Clever: "Due to our size, we are far from being able to answer this for large corporations. Due to the large bandwidth of the data scientist between data engineer on the one hand and product manager on the other, the data scientist is certainly often used as a project manager. This is especially true for areas of business intelligence. "

How does the cooperation with the IT department look like?

Stalk: "Without close networking with the IT department, the work of data engineers and researchers cannot succeed. This begins with the provision of the work materials and environments, including computer capacity and operating system, which often look different from those of the 'ordinary' employee of a company .

Since, in our experience, new requirements often arise within a project, uncomplicated and unbureaucratic support from the administration with regard to resources, software used and available tools is essential. With the appropriate implementation or deployment of new data models, especially with automated solutions, the support of experienced software developers is required, who are often in the IT departments. Here, too, a close exchange between IT and data scientists is required, since the IT framework conditions always have an influence on the Pareto optimum mentioned above. "

What conclusions does the management draw from the work of the data scientist?

Stalk: "A solution resulting from the new use of data models must first of all prove historically true and demonstrate its potential. In most common applications, such a backtest is possible if sufficient data is available to evaluate the general representativeness of the relationships often learned from past data for the future.

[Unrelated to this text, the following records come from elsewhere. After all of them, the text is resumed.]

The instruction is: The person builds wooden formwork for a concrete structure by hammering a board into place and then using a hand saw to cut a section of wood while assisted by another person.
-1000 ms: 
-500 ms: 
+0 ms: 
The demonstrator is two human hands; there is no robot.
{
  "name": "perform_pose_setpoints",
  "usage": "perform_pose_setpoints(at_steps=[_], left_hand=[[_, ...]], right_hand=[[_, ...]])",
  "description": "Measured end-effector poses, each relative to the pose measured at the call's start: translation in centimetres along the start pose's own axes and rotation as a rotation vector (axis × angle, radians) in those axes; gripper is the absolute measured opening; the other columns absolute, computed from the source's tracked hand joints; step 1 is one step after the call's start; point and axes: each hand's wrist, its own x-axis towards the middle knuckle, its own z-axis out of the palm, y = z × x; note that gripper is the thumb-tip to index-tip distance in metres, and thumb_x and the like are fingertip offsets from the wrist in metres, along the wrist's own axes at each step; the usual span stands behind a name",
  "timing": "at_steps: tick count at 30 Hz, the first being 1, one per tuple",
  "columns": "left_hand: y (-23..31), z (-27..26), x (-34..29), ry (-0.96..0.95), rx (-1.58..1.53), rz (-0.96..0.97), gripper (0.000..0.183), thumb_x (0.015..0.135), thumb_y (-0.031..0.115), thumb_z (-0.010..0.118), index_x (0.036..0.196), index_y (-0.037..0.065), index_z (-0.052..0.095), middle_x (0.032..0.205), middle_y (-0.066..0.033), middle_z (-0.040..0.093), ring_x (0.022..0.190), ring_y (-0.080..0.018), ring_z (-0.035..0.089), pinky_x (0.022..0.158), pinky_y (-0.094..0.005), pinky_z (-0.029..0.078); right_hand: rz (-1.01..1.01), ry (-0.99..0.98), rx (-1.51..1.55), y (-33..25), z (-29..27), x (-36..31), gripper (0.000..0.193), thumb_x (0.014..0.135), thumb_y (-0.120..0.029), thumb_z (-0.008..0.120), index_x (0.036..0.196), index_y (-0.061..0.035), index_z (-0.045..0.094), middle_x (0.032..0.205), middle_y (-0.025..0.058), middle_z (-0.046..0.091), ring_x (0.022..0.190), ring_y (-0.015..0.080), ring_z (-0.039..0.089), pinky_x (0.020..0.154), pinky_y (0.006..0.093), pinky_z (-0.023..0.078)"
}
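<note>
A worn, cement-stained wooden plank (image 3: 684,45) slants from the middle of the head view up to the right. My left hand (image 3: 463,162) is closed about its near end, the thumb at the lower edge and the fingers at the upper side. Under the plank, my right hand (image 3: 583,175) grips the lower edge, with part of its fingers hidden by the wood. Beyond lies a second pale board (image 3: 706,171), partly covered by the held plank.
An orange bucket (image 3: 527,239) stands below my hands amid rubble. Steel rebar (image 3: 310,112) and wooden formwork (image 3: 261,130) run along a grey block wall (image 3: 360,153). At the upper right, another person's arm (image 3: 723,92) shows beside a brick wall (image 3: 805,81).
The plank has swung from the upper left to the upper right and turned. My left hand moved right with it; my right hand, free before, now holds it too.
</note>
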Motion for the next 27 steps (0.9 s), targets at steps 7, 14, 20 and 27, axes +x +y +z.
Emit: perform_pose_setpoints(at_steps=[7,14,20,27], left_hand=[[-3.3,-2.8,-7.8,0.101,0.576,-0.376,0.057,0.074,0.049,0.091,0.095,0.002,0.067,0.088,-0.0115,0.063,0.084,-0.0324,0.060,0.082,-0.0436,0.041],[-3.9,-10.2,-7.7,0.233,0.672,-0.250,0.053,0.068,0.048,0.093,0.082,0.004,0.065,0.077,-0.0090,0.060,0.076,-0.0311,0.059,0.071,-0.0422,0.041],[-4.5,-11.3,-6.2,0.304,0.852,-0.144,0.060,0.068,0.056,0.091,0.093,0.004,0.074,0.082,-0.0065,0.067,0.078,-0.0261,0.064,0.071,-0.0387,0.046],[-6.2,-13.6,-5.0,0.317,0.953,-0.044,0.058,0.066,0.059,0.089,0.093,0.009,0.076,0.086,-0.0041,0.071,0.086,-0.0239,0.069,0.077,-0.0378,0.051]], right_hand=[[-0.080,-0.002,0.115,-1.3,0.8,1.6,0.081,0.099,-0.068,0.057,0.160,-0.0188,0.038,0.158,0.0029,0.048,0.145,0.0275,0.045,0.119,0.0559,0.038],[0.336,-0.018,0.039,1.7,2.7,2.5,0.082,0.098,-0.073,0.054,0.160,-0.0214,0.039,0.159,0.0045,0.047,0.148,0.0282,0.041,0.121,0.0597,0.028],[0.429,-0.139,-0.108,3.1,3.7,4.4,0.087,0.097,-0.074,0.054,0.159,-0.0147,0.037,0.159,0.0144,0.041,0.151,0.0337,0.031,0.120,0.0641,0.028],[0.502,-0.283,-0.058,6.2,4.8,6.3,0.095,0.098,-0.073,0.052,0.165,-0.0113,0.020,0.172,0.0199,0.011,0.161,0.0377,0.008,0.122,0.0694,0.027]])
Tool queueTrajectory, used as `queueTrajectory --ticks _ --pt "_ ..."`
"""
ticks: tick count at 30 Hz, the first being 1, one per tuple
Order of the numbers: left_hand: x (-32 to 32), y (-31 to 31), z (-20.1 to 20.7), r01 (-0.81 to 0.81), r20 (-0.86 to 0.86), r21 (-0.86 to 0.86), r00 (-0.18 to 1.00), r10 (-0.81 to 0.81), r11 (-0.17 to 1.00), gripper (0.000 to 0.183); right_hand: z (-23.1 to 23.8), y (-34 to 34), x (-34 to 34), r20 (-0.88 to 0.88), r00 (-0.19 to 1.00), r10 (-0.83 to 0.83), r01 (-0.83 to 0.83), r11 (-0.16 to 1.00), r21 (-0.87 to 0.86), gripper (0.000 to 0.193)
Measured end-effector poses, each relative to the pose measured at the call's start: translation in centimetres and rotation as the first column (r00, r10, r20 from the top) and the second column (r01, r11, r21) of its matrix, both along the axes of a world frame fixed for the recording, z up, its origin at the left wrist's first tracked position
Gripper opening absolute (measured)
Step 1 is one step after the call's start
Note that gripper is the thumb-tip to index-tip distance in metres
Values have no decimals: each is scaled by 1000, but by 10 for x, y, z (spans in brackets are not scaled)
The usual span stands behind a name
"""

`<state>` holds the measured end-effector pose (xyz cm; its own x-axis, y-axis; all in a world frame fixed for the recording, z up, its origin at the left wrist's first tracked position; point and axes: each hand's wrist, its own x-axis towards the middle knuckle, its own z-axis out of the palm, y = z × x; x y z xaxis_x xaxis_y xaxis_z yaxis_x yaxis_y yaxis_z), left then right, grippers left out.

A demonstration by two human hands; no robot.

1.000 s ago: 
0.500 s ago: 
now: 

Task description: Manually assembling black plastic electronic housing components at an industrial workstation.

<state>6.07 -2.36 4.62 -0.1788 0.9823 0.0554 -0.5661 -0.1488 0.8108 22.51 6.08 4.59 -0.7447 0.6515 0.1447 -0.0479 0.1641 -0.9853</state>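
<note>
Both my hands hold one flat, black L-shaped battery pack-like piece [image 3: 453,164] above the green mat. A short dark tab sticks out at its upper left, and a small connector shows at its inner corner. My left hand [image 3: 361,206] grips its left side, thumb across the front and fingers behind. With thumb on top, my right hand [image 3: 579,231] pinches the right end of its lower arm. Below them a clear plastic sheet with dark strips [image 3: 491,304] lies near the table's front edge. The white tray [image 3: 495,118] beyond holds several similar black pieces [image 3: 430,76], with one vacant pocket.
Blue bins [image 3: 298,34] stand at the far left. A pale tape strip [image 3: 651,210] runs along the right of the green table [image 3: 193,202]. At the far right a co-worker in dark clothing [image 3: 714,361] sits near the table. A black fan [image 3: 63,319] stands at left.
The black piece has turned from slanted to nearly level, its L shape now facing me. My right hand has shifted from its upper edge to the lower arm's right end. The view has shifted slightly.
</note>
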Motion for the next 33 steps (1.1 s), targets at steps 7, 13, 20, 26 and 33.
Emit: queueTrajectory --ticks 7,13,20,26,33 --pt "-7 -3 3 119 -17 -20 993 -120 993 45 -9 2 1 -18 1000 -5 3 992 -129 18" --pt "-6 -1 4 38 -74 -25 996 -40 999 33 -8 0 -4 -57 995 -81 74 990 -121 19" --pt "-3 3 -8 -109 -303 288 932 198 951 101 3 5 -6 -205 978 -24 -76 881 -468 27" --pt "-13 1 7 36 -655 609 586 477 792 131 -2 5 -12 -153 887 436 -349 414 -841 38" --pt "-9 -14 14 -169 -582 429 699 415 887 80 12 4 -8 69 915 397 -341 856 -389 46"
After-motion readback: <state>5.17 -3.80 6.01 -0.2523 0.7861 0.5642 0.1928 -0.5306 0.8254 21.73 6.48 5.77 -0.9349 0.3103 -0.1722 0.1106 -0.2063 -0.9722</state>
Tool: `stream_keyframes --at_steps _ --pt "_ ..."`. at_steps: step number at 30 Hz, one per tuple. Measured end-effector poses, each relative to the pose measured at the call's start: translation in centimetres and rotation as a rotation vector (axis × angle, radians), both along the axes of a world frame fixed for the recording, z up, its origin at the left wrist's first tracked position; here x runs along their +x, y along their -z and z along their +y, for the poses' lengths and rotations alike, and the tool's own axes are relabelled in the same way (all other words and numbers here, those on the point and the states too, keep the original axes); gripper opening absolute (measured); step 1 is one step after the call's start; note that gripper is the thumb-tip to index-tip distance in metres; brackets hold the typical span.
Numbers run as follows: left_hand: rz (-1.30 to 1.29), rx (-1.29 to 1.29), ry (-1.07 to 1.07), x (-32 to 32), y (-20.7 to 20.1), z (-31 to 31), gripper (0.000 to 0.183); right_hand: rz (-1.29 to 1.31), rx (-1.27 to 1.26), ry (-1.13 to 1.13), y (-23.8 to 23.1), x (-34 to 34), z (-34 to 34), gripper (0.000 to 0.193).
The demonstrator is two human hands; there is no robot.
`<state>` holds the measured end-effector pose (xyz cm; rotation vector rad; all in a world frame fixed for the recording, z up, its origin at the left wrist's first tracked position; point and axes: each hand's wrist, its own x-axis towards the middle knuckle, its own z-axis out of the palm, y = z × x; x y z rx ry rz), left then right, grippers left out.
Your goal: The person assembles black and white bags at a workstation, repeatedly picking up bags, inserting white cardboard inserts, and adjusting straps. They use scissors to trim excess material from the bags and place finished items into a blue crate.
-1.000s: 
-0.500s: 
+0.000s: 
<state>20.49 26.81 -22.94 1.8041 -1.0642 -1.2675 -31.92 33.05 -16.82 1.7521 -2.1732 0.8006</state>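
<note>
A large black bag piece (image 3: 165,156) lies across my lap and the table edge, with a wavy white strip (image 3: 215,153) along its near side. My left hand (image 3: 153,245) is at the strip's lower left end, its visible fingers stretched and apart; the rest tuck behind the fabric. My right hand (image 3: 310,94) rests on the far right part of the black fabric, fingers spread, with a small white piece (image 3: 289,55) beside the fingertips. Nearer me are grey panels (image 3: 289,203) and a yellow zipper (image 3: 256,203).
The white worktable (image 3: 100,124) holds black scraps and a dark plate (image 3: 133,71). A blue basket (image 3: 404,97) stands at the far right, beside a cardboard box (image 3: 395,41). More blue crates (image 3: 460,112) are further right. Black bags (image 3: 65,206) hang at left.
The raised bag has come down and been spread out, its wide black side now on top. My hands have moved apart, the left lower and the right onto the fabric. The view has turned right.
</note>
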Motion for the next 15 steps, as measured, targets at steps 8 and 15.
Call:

If an algorithm turns out to be permanently useful in the past, the management's decision to roll it out is of course easier. With prognostic models in particular, the data scientist has the crucial task of supporting management in evaluating the validity of the 'past = future' hypothesis. In the best case scenario, the models can also be tested live on a 'small scale' before a real migration takes place. "

Clever: "Which conclusions the management draws from the results of the data scientist naturally depends on the respective project and the interrelationships resulting from the data. Especially with simple algorithms of the machine learning, which bring a technical knowledge gain with them, the corresponding conclusions of the management come If, on the other hand, the core message is "it works great, but we don't know exactly why", there is always a certain amount of skepticism about the solution presented.

The honest communication of the strengths and weaknesses of a solution and the associated opportunities and risks for the company represent one of the core challenges. A trust in the methods and algorithms built on the basis of this communication and presentation promotes the willingness to replace the old with the new in the best sense of the word replace."